● **DATA EXTRACT**:
○ ○ ○ ○ ○ ○ ○

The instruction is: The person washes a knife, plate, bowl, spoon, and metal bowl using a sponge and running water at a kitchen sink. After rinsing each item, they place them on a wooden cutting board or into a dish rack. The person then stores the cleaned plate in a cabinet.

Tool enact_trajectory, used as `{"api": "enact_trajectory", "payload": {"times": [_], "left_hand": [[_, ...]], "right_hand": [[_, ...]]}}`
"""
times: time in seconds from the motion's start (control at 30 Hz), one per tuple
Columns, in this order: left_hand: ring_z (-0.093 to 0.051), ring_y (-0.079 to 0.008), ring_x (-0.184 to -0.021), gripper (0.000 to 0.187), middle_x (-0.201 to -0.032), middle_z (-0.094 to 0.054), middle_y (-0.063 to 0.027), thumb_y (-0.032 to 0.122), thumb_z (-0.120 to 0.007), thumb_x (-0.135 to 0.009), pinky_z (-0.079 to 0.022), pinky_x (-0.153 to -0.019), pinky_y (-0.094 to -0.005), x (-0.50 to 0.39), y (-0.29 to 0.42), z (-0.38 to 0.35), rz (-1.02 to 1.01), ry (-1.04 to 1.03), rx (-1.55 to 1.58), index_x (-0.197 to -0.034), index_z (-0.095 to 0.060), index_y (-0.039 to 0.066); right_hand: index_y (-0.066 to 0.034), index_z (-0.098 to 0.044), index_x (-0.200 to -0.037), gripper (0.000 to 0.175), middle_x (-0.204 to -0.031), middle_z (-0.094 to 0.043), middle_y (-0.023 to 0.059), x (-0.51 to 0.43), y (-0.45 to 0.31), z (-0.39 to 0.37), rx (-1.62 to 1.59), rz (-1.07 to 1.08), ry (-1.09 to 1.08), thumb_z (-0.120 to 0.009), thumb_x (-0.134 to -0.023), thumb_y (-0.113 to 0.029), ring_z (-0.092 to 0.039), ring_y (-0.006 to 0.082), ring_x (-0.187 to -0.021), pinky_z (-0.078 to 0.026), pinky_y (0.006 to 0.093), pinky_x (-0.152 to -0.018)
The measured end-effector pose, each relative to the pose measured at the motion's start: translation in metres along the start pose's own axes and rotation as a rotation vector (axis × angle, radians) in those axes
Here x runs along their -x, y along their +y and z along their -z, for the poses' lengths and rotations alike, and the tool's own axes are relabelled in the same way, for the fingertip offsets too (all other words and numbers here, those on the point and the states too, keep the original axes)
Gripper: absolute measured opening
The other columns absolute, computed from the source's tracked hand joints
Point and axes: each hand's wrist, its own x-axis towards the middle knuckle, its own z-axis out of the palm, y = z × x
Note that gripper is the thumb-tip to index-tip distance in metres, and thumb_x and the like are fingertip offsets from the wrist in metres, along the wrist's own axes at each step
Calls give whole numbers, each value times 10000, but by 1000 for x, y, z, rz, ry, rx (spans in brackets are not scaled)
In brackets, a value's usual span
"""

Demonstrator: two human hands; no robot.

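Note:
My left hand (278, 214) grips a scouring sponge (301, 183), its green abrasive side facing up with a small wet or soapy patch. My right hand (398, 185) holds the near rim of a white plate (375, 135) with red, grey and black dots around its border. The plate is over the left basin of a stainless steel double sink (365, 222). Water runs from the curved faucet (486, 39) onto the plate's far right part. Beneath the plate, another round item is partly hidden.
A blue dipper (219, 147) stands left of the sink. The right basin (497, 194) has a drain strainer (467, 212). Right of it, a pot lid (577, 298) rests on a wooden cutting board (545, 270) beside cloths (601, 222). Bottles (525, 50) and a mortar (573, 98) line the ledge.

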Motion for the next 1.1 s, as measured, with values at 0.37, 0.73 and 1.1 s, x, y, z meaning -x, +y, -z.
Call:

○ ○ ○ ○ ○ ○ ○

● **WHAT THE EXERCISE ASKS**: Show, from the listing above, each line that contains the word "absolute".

● **ANSWER TO THIS PROBLEM**:
Gripper: absolute measured opening
The other columns absolute, computed from the source's tracked hand joints

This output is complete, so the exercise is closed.